The Consolidation promises order. It promises reliable supply routes, coordinated authority, and an end to the failures that have cost too many lives. To frightened colonies, it sounds like rescue. To Soren, it sounds like something else: control over oxygen, food, and seed vaults becoming control over who gets to survive.
When one rationed colony is quietly abandoned by a new priority system, Soren makes an unauthorized delivery and marks his pressure suit with seven words:
I do not set it down.
What begins as one convoy captain's refusal becomes a widening resistance of dockworkers, archivists, escort crews, administrators, and ordinary citizens who still believe survival means carrying one another voluntarily - not surrendering responsibility to those who promise safety in exchange for obedience.

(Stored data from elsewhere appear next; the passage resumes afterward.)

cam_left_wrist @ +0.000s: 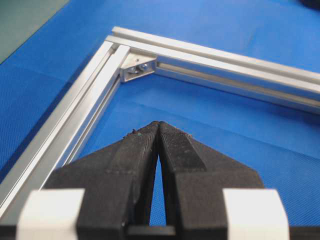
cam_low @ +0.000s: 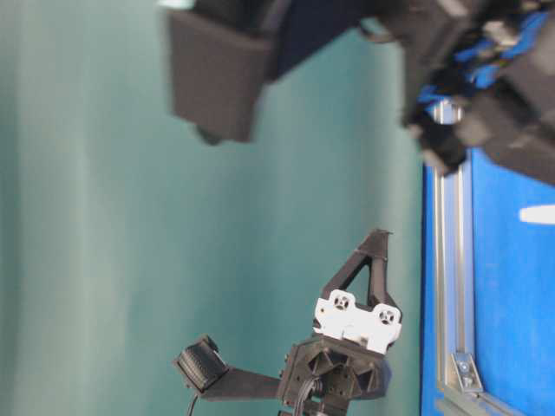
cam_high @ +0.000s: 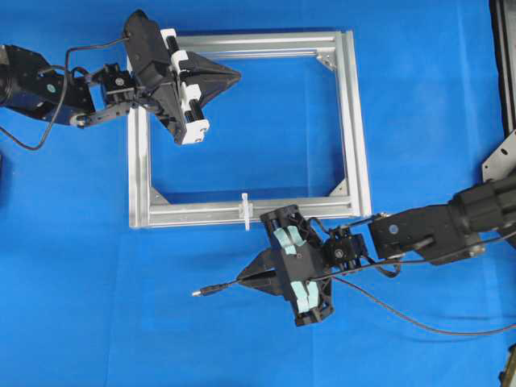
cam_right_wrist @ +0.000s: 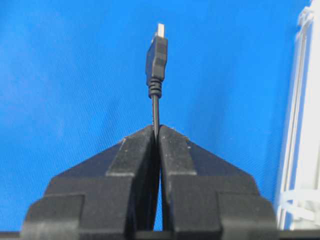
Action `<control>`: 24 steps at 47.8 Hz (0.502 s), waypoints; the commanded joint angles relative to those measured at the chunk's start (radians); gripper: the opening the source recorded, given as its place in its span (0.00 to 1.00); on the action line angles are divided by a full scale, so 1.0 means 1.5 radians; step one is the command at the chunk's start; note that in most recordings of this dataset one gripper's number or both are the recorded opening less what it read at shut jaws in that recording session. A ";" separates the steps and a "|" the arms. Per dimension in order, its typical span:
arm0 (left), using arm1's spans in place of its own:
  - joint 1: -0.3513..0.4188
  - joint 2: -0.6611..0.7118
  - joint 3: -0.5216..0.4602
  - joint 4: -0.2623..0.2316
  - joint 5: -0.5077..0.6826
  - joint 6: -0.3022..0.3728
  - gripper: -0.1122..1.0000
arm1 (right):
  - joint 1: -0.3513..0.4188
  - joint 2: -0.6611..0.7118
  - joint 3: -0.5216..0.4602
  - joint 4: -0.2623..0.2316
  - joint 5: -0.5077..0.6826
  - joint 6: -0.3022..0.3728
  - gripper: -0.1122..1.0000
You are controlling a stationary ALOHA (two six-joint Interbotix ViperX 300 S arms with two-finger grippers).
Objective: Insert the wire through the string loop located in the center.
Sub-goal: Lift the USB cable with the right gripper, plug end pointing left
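Two grippers show in the overhead view, and only one carries anything: our right gripper [cam_high: 244,280] is clamped on the wire [cam_high: 216,288], its fingers pressed together on the thin black cable a short way behind the plug, as the right wrist view confirms, where the plug [cam_right_wrist: 157,52] stands straight out beyond the fingertips with its small metal tip leading. Our left gripper [cam_high: 235,75] has its jaws pressed together on nothing and hangs over the far left corner of the aluminium frame [cam_high: 355,121], well apart from the work. The wire lies over the blue cloth [cam_high: 81,306] near the frame's near rail; its held end runs roughly left to right in the overhead view, plug pointing left, so its long axis sits about parallel to that rail. The string loop [cam_high: 246,211], a small white tie upright on the middle of the near rail, is near the gripper, on its far side. We judge the step in hand to be lining up the plug with the loop's opening. We cannot tell from these views which way that opening faces, so to do it well we would first settle that, then bring the plug tip level with the opening, keeping the grip close behind the plug so the free end does not droop, and advance slowly along the plug's own axis.
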 commanded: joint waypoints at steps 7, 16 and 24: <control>0.000 -0.021 -0.012 0.001 -0.004 0.000 0.10 | -0.001 -0.050 -0.016 0.001 0.033 0.001 0.08; 0.000 -0.021 -0.012 0.002 -0.004 0.000 0.10 | -0.001 -0.057 -0.017 0.001 0.039 0.001 0.08; 0.000 -0.021 -0.012 0.002 -0.004 0.000 0.10 | -0.001 -0.056 -0.017 0.001 0.039 0.001 0.08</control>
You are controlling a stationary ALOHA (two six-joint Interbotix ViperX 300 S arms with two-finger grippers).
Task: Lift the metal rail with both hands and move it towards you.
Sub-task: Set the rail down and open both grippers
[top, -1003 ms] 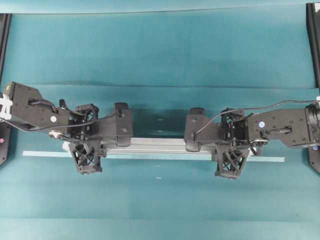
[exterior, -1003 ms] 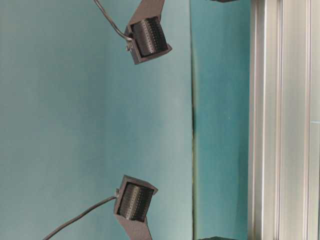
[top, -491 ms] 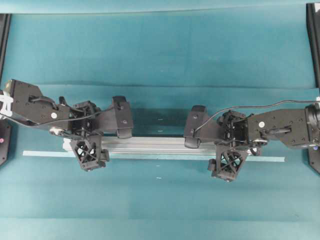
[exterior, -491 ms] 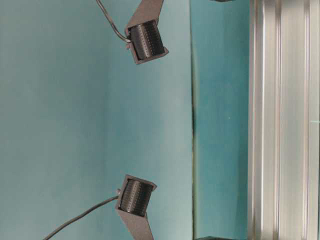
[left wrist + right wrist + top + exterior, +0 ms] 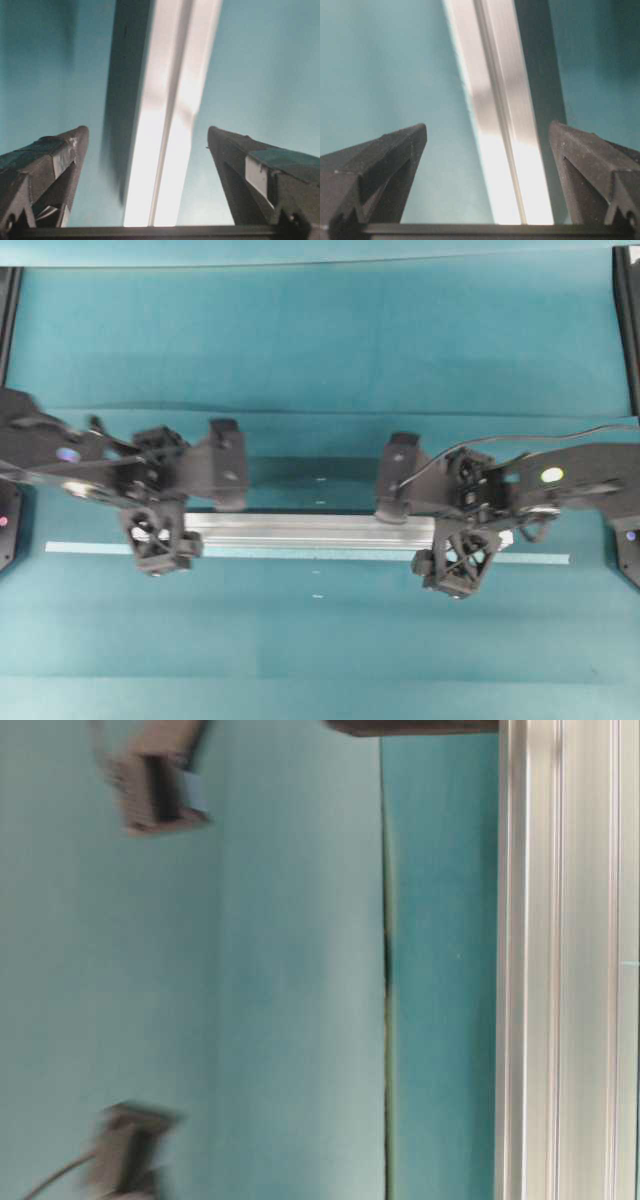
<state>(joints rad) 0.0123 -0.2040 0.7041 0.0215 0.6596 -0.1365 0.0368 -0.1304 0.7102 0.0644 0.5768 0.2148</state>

As the Consolidation expands across the oxygen routes and seed archives, Soren and the crew of the Cautha must decide how much they are willing to risk for colonies they may never see.
Because in the Drift, humanity is alive for one reason:
Someone keeps showing up.
The Drift Colonies is a literary frontier science fiction novel of survival, duty, resistance, and the fragile systems that keep civilization alive.